- TASK ITEM
Your task is to reproduce the listing exactly, without its images.
══════════
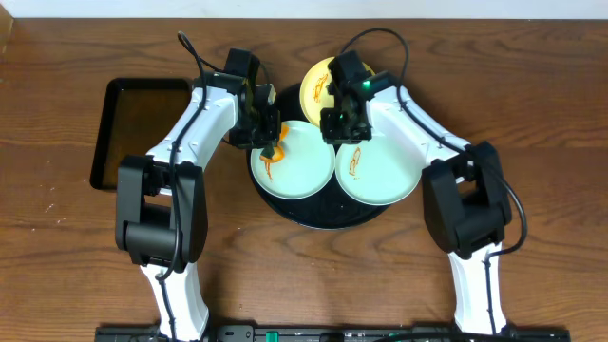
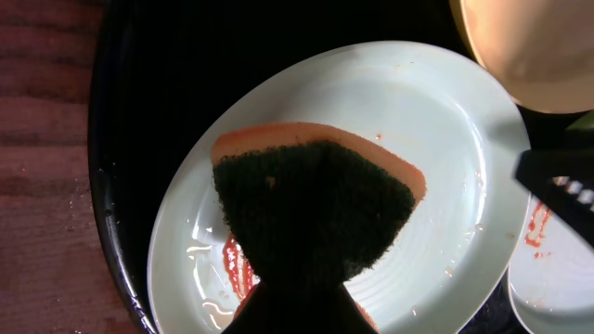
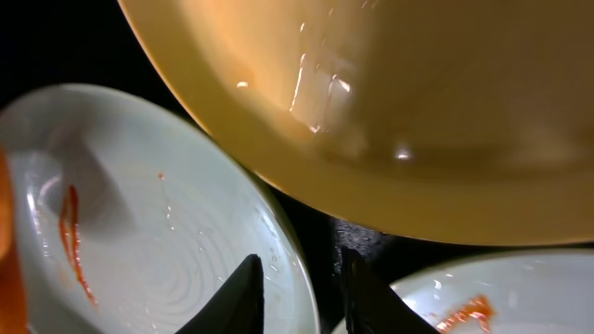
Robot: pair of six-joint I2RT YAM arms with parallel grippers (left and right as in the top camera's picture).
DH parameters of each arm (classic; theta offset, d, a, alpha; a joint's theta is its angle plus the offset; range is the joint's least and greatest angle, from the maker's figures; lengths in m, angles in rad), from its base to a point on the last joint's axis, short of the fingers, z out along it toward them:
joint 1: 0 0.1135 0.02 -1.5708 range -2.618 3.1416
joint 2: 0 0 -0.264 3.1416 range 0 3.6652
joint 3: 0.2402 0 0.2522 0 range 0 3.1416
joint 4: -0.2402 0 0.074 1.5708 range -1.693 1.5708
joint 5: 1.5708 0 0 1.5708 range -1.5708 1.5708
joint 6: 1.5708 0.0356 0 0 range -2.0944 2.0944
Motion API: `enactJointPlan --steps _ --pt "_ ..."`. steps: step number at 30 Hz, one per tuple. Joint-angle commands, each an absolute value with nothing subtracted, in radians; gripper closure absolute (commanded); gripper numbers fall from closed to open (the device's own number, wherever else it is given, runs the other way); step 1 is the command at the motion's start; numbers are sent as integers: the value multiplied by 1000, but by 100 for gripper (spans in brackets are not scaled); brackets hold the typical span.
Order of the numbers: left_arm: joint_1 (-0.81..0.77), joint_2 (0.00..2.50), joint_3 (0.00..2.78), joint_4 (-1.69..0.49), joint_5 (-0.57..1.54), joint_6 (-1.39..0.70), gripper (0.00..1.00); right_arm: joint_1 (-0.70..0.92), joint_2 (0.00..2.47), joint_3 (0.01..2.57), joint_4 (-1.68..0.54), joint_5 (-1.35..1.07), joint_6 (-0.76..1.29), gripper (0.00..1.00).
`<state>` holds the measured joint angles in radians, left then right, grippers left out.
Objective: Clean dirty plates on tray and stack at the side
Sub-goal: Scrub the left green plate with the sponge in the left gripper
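Early: yellow plate [image 1: 318, 81], left mint plate [image 1: 299, 173], right mint plate [image 1: 380, 178] all on round black tray [image 1: 328, 218], none stacked, mint ones smeared. L pincer [image 1: 270, 135] clamps sponge [image 2: 316, 213] on left mint plate; R pincer [image 3: 302, 278] straddles its rim, grip unclear.

Yellow plate [image 3: 371, 93] and mint plates [image 2: 371, 111] glossy, smooth-glazed; sponge [image 2: 306, 213] face coarse, fibrous; tray [image 1: 323, 217] black, slight sheen; table [image 1: 57, 237] wood-grained, matt.
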<state>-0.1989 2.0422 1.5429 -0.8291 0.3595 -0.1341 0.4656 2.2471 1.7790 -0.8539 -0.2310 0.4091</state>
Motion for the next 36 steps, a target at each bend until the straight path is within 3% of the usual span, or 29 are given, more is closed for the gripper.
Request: enactJointPlan --steps 1,8,16,22,30,36 --pt "-196 2039 1542 -831 353 -136 92 489 2277 1785 -857 -233 385 76" --pt "-196 2039 1542 -831 353 -136 92 512 2277 1783 -880 -155 377 73" --pt "-196 2039 1542 -834 354 -136 92 512 2278 1776 -877 -142 376 88" --pt "-196 2039 1542 -836 354 -136 92 516 2288 1770 -863 -142 377 89" --pt "-196 2039 1542 -836 355 -137 92 518 2334 1770 -849 -143 377 99" --pt "-211 2040 1542 -835 400 -155 92 517 2334 1771 -845 -147 361 99"
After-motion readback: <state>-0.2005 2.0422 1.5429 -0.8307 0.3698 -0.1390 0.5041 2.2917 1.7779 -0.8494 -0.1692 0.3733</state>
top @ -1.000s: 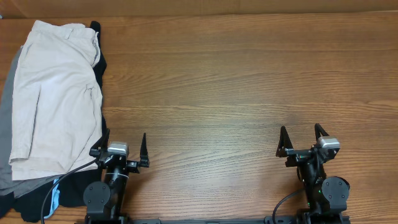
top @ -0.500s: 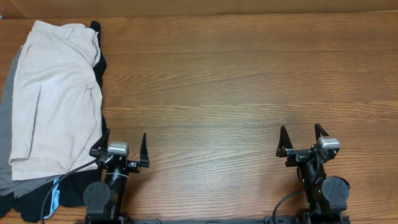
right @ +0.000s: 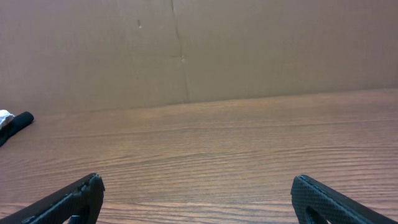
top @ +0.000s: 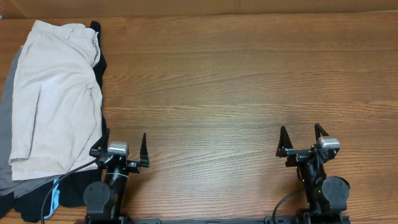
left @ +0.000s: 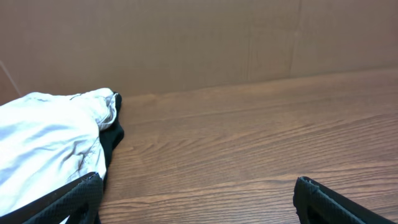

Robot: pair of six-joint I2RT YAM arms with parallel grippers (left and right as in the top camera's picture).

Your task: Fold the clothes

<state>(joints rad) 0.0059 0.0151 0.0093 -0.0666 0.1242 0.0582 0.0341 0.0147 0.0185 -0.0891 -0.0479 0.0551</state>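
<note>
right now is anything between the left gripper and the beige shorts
Nothing visible does. The beige shorts lie uncovered, with nothing on top, just to the left of the open left gripper.

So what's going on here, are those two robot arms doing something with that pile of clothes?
Nothing is being handled right now. The left gripper and the right gripper both sit open and empty at the near edge of the wooden table. The beige shorts lie on top of a grey garment and a black garment on the table's left side. Neither gripper touches them.
</note>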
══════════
- TASK RESULT
Robot: pair of six-joint I2RT YAM arms with parallel grippers (left and right as in the top camera's picture).
DH parameters of each arm (classic; theta offset, d, a, alpha; a joint's theta is its angle plus the offset; range is the joint's least and greatest angle, from the maker's figures; lengths in m, angles in rad), from its base to a point on the last joint's axis, short of the fingers, z out along it toward them:
joint 1: 0 0.1135 0.02 -1.5708 range -2.618 3.1416
joint 2: 0 0 -0.264 3.1416 range 0 3.6652
joint 3: 0.2402 0 0.2522 0 range 0 3.1416
joint 4: -0.2402 0 0.074 1.5708 range -1.693 1.5708
joint 5: 1.5708 0 0 1.5708 range -1.5708 1.5708
joint 6: 1.5708 0.0356 0 0 range -2.0944 2.0944
Motion API: `enactJointPlan --steps _ --pt "_ ..."`. steps: step number at 30 Hz, one per tuple. Joint-angle commands, each an absolute value with nothing subtracted, in radians; gripper closure absolute (commanded); gripper numbers fall from closed to open (the device's own number, wherever else it is given, runs the other way); step 1 is the command at the motion's start; numbers are sent as integers: the value multiplied by 1000, but by 100 for gripper (spans in brackets are not scaled); brackets hold the typical span.
Order of the numbers: left_arm: joint_1 (-0.81..0.77), joint_2 (0.00..2.50), joint_3 (0.00..2.78), joint_4 (-1.69..0.49), joint_5 (-0.57..1.54), joint_6 (-1.39..0.70), gripper (0.00..1.00); right_arm: joint_1 (-0.70..0.92), joint_2 (0.00..2.47), joint_3 (0.01..2.57), joint_4 (-1.68..0.54), joint_5 (-1.35..1.07), joint_6 (-0.76..1.29), gripper (0.00..1.00).
`<state>` holds the measured joint angles in radians, left then right, grippers left out.
Objective: Clean dirty plates on tray and stack at the side
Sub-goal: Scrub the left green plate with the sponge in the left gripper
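Early: yellow plate [image 1: 318, 81], left mint plate [image 1: 299, 173], right mint plate [image 1: 380, 178] all on round black tray [image 1: 328, 218], none stacked, mint ones smeared. L pincer [image 1: 270, 135] clamps sponge [image 2: 316, 213] on left mint plate; R pincer [image 3: 302, 278] straddles its rim, grip unclear.

Yellow plate [image 3: 371, 93] and mint plates [image 2: 371, 111] glossy, smooth-glazed; sponge [image 2: 306, 213] face coarse, fibrous; tray [image 1: 323, 217] black, slight sheen; table [image 1: 57, 237] wood-grained, matt.
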<state>-0.1989 2.0422 1.5429 -0.8291 0.3595 -0.1341 0.4656 2.2471 1.7790 -0.8539 -0.2310 0.4091</state>
Motion for the next 36 steps, a target at each bend until the straight path is within 3% of the usual span, or 29 are given, more is closed for the gripper.
Request: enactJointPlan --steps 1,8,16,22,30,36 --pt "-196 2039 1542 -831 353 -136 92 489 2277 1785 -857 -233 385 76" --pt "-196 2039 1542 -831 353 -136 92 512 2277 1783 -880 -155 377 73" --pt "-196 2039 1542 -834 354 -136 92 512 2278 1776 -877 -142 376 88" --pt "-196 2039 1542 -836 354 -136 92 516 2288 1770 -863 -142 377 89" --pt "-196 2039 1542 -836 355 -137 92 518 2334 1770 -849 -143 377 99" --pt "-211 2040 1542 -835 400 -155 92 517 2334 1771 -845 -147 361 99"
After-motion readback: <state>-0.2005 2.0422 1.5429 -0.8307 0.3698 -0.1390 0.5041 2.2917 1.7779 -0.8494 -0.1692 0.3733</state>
top @ -1.000s: 
top @ -0.500s: 
right @ +0.000s: 
top @ +0.000s: 
left @ +0.000s: 

Robot: pair of six-joint I2RT YAM arms with parallel grippers (left and right as in the top camera's picture).

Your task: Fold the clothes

<state>(joints rad) 0.0059 0.0151 0.0093 -0.0666 0.1242 0.0582 0.0341 0.0147 0.0185 -0.0891 -0.0479 0.0551</state>
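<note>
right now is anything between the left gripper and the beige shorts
Nothing visible does. The beige shorts lie uncovered, with nothing on top, just to the left of the open left gripper.

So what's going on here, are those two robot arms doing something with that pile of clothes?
Nothing is being handled right now. The left gripper and the right gripper both sit open and empty at the near edge of the wooden table. The beige shorts lie on top of a grey garment and a black garment on the table's left side. Neither gripper touches them.
</note>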

That concludes the response.